> AIM OF THE EXERCISE
Go through the entries below and print, exactly, the lines starting at the one with "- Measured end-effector" and ending at the one with "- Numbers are", keeping both ends and no others.

> DATA EXTRACT
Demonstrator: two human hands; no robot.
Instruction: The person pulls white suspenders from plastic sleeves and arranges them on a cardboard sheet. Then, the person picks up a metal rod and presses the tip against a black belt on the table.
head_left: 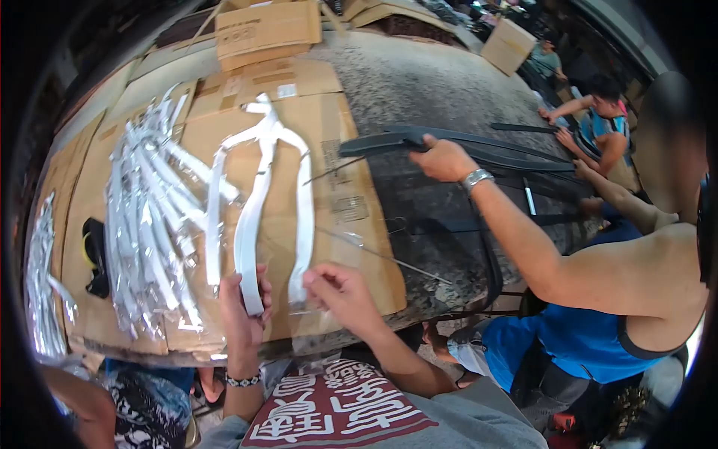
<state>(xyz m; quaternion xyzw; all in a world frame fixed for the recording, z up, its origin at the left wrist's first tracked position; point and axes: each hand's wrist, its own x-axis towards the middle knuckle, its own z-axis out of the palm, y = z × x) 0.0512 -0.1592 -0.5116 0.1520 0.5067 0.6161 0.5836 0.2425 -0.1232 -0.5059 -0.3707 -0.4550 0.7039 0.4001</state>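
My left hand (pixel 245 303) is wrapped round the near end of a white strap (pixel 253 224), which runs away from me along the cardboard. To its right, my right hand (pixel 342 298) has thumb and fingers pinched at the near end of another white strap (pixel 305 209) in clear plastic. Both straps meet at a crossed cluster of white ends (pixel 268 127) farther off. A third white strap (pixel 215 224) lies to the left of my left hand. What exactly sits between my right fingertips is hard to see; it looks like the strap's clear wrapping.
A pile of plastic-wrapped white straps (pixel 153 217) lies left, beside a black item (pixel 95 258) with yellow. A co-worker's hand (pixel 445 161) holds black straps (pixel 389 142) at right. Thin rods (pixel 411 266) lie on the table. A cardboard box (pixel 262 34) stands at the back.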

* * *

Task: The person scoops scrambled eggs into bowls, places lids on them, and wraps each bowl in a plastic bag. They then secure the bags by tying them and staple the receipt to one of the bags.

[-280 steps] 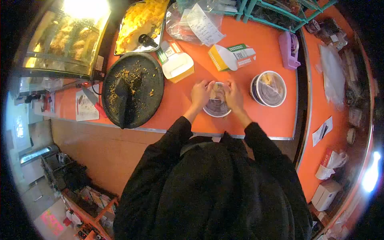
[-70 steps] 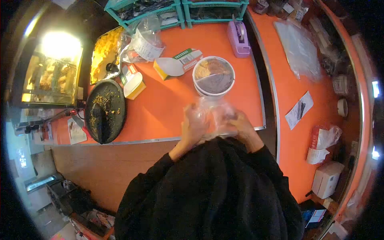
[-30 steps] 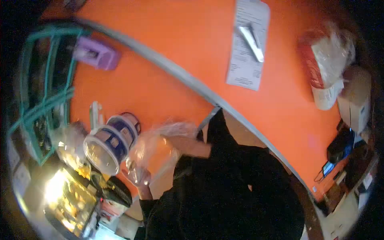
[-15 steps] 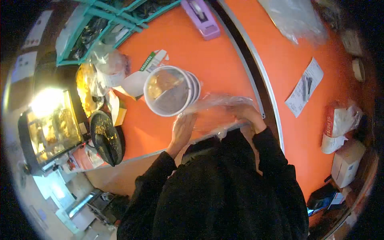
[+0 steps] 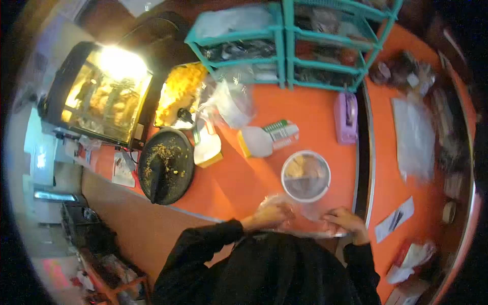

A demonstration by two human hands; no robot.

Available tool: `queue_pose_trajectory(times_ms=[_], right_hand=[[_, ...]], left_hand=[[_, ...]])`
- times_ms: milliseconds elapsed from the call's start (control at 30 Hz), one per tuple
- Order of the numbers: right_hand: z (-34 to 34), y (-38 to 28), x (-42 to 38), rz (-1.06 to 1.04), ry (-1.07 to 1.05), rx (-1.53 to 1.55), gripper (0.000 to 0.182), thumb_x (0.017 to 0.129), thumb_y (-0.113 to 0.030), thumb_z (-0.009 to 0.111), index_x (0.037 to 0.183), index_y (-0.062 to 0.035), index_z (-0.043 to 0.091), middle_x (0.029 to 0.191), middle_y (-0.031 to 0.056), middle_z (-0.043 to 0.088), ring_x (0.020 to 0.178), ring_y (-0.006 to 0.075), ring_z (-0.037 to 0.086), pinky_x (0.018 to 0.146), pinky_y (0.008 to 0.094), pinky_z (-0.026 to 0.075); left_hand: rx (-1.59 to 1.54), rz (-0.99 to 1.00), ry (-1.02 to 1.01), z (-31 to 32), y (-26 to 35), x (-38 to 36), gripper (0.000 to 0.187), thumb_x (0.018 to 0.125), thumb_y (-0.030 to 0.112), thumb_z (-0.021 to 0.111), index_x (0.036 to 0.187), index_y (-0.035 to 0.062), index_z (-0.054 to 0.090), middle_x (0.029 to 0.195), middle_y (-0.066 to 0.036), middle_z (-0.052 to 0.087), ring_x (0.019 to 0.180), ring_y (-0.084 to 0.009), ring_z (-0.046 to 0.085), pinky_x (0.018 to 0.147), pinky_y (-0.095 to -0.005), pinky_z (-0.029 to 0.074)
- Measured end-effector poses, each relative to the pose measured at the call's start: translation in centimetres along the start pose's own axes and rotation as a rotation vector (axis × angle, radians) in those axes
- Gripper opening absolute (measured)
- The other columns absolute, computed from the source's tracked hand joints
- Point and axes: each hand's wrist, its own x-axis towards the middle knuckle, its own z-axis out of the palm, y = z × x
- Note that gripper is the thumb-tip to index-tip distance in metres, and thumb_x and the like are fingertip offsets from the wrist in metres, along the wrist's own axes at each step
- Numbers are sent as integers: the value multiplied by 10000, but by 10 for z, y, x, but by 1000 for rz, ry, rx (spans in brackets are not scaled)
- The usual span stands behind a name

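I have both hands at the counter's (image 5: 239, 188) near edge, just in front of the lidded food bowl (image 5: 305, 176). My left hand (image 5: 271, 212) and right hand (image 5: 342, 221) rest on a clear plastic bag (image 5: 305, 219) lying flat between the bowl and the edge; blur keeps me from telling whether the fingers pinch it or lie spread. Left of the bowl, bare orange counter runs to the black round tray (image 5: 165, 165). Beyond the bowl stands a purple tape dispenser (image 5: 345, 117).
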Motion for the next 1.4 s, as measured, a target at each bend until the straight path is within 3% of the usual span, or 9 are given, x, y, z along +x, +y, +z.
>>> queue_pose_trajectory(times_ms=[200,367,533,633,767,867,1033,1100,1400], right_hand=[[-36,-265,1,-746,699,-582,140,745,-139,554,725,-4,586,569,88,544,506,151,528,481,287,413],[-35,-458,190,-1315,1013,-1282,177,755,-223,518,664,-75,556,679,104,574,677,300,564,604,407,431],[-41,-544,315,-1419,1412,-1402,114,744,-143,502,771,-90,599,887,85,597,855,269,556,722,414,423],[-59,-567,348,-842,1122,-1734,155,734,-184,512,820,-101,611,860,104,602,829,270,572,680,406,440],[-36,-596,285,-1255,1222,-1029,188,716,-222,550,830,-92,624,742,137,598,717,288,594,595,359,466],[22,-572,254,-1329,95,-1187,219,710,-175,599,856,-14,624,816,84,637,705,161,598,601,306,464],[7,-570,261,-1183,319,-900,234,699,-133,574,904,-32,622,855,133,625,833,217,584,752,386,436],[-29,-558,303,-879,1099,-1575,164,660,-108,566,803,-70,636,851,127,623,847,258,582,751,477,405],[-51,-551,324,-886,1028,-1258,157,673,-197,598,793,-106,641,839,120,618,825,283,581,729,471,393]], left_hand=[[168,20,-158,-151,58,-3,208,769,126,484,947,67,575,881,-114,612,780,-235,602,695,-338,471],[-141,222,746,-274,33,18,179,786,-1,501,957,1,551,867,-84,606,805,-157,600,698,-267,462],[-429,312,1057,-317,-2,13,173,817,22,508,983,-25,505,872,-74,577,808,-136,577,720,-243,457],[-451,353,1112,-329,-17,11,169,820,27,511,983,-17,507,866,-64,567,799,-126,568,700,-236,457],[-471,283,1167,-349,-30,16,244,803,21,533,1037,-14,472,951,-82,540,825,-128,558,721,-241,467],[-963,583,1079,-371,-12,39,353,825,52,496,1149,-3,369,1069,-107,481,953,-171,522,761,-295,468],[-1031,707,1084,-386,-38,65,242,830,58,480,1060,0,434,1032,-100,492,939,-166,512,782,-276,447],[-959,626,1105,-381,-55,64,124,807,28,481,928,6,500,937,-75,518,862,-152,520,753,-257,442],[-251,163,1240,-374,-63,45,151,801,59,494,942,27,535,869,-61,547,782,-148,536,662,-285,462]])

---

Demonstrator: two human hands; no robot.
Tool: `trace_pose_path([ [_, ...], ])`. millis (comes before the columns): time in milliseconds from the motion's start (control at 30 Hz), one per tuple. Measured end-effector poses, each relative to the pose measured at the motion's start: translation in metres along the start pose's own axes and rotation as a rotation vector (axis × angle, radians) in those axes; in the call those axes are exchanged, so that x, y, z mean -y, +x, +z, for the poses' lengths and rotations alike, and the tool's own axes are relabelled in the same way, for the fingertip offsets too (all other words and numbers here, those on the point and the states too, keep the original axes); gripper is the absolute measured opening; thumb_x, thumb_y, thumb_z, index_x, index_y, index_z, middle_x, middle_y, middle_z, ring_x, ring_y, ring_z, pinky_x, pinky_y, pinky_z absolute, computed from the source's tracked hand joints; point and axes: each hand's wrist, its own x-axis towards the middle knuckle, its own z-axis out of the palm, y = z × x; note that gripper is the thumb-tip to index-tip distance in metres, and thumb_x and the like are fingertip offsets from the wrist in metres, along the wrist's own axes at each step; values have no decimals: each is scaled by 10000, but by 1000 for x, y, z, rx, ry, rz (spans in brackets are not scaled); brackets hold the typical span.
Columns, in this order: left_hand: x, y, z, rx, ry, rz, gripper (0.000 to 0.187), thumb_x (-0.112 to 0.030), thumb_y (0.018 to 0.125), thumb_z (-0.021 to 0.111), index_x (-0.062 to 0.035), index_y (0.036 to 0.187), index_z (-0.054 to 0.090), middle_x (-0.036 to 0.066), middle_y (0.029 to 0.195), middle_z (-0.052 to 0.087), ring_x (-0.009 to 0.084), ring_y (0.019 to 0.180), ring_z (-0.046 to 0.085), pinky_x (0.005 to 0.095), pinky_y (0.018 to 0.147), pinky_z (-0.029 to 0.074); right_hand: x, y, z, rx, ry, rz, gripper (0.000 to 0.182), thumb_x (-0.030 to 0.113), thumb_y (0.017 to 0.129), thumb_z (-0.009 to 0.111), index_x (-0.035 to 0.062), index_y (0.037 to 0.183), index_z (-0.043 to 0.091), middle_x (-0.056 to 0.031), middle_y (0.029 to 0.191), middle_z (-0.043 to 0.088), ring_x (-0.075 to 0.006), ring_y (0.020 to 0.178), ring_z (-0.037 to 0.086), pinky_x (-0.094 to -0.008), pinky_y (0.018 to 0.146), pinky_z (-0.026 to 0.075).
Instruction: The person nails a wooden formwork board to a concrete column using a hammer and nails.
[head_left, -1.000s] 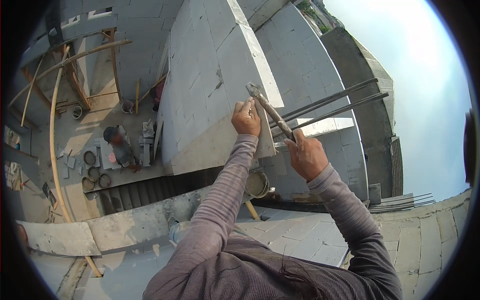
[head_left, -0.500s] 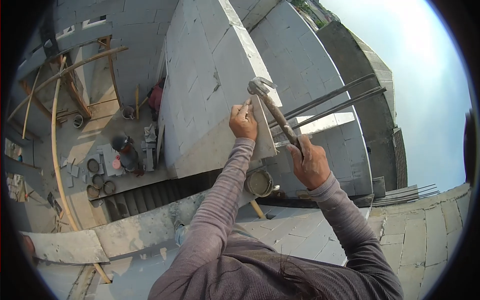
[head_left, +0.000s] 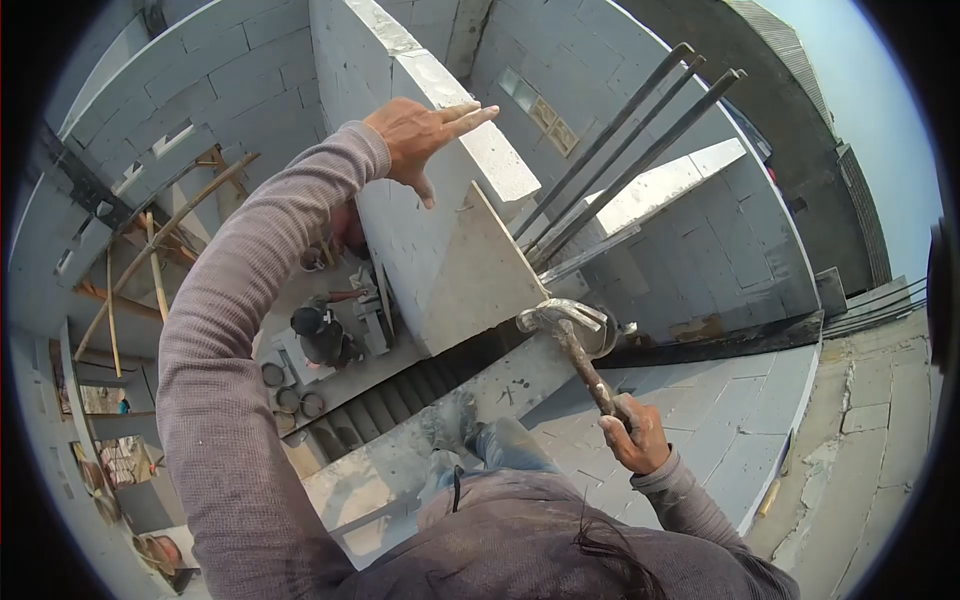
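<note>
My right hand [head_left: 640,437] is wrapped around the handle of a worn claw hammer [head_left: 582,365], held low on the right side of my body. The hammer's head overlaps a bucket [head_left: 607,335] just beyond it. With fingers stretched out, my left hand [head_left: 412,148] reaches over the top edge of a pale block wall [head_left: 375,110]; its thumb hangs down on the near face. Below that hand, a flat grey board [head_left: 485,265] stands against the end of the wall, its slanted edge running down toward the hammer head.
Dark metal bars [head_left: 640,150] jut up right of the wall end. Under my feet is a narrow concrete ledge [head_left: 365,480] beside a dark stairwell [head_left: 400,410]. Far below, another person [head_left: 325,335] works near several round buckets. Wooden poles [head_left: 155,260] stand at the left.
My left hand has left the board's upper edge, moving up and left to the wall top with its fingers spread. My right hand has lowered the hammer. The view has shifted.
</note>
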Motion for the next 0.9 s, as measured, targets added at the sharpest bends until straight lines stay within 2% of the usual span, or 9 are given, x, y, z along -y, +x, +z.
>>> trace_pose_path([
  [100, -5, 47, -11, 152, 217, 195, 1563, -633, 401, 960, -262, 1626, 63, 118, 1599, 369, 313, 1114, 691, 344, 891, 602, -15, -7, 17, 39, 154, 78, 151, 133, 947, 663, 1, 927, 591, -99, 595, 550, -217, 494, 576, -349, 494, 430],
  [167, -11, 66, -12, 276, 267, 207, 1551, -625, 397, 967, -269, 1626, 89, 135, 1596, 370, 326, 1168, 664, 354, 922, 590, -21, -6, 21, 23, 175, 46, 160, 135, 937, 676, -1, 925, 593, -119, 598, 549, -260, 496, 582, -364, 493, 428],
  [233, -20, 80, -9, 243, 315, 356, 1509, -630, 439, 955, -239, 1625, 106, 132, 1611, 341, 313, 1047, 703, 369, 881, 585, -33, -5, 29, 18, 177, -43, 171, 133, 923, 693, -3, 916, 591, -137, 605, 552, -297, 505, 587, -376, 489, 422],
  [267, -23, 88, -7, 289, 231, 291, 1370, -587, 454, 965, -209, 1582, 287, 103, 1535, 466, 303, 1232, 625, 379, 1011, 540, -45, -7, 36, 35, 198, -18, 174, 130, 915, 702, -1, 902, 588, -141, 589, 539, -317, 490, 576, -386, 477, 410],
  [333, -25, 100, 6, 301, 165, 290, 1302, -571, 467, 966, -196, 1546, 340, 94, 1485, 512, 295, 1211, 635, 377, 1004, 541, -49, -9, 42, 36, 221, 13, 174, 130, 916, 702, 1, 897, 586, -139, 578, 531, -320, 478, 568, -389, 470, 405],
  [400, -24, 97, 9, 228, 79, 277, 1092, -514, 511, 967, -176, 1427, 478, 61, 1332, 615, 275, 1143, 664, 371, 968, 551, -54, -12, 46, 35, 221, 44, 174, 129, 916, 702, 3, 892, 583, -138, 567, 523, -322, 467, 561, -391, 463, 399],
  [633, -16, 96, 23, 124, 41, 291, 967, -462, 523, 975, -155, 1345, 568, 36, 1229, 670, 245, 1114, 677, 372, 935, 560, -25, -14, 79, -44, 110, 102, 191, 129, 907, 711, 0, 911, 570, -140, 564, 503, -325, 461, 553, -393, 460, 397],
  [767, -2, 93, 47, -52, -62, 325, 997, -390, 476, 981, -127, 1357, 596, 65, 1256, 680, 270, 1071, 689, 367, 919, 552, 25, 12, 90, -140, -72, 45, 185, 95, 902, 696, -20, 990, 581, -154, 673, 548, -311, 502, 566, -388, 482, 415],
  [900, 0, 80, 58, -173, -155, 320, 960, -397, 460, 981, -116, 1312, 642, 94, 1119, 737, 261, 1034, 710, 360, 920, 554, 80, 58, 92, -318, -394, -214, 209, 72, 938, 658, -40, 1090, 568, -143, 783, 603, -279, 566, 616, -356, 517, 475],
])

> ANSWER AREA
- Measured end-effector poses, each relative to the pose measured at the call's start: translation in centimetres along the start pose's own axes and rotation as a rotation vector (axis × angle, radians) in those axes
- Gripper opening absolute (measured)
- The other columns absolute, computed from the source's tracked hand joints
- Point and axes: each hand's wrist, its own x-axis towards the middle knuckle, its own z-axis out of the palm, y = z × x
- Note that gripper is the thumb-tip to index-tip distance in metres, and thumb_x and the like are fingertip offsets from the wrist in metres, along the wrist's own axes at each step
- Numbers are sent as integers: the value multiplied by 10000, but by 10 for z, y, x, but by 1000 for rz, ry, rx (spans in brackets are not scaled)

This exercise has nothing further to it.